Measure the current through a red LED powered by 3V. I just tested it, exactly 3V, red LED, and the forward current was 65ma, or more than three times the maximum rating. Did it kill it? No. Is it a good idea to test them this way? Not IMO. I don't run components beyond their ratings if it can be avoided, and in this case it's easily avoided.


----------



## txdyna65 (Aug 17, 2012)

Well I didnt have to go buy resistors afterall. Awhile back I bought a decoder and some LEDs from Sean and he had put some small resistors in the package with the LEDs. I have no clue what ohm they are, they are tiny to me, but I know nothing about resistors. Anyways, I used one and found out which LEDs were good and which werent. Thanks again Sean


----------



## NIMT (Jan 6, 2011)

If they were from me they are most likely 1K's, Blue resistors with some colored stripes right?


----------



## txdyna65 (Aug 17, 2012)

yep those be the ones


----------



## T-Man (May 16, 2008)

gunrunnerjohn said:


> Measure the current through a red LED powered by 3V. I just tested it, exactly 3V, red LED, and the forward current was 65ma, or more than three times the maximum rating. Did it kill it? No. Is it a good idea to test them this way? Not IMO. I don't run components beyond their ratings if it can be avoided, and in this case it's easily avoided.

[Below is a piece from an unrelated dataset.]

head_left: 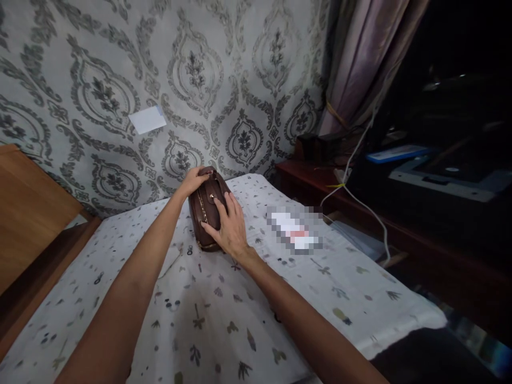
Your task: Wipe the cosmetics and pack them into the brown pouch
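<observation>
A brown handbag [213, 212] with a gold-coloured zip and a small flap with a metal stud rests on the patterned white bed sheet [224, 330]. My left hand [194, 181] grips the bag's far left corner, its fingers partly hidden over the edge. Across the bag's near right side lies my right hand [230, 226], fingers spread, the thumb by the zip and a fingertip near the stud. Whether the zip is closed all along cannot be made out. A thin pale cord [171, 262] lies on the sheet left of the bag.
A phone-like blurred rectangle [295, 230] lies on the sheet to the right. Beyond it stands a dark red wooden table [298, 173] with a hanging white cable [370, 205]. A wooden headboard [36, 208] borders the left, and wallpapered wall [192, 69] rises behind the bag.
</observation>
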### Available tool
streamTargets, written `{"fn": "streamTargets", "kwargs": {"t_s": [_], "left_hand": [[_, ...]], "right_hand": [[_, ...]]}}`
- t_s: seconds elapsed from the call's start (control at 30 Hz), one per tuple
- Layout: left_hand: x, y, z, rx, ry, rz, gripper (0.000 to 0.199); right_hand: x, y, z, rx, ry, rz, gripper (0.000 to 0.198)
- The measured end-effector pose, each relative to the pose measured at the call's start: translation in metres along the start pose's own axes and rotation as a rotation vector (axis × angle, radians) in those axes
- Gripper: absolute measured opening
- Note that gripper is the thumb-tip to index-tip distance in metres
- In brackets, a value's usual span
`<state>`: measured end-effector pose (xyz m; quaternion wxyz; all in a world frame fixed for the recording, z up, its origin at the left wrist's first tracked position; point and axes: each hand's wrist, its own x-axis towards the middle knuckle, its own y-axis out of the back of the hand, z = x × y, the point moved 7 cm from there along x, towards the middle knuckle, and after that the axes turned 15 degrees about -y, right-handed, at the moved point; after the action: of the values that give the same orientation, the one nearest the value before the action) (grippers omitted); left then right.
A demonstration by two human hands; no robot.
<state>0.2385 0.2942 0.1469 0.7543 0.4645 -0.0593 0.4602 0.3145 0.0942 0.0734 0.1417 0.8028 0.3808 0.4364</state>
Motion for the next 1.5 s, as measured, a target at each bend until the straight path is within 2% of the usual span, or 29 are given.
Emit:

In that case, I may go with a 1.5 volt instead.


----------



## txdyna65 (Aug 17, 2012)

Sean while on the subject of this, if I wanted to put some LEDs in a building, could I use a 250ma cell phone charger plugged into the wall and use the one 1k resistor and wire them in series, say 3 or 4 LEDs this way?


----------



## NIMT (Jan 6, 2011)

Yes you can. You can also wire them in parallel, Just use one resistor per LED.


----------



## fred up (Apr 29, 2013)

1k, colour bands. Brown, Black, Red.

For cheap components try Bits Box.

http://www.bitsbox.co.uk/

No minimum order, if you only want 1 resistor that is all you need to order.(postal charge applies)

I have no connection with this shop other than a satisfied customer.

If you want to calculate the resistor value for single led's try here.

http://led.linear1.org/1led.wiz


----------



## gunrunnerjohn (Nov 10, 2010)

Shipping's a killer to the US for one resistor.  Fortunately, we have some excellent resources here as well, Digikey and Mouser are two of my favorites. Typically, shipping for small orders from Digikey is only about $2 or so. Mouser charges more for shipping, but many items are a bit cheaper, so for large orders they're very useful.


----------



## golfermd (Apr 19, 2013)

Might be able to find them at Radio Shack.


----------



## gunrunnerjohn (Nov 10, 2010)

My goodness! If you really want to overpay, RS is the place to go!


----------



## NIMT (Jan 6, 2011)

I order in bulk and have 10,000+ LED's and resistors on hand.
You can never have too many LED's.

I always try to keep a stock pile of Warm Whites which are perfect for headlights and building lighting.
I have SMD in 603, 805, 1210,and 3830's and 1.8mm, 2mm, and 3mm

I also just got in a bunch of 1.8mm red, yellow and green's that are perfect for signals in HO and N


----------



## gunrunnerjohn (Nov 10, 2010)

I keep a stock, but not quite like that. I probably have several thousand, but I don't do tons of other folks work either.


----------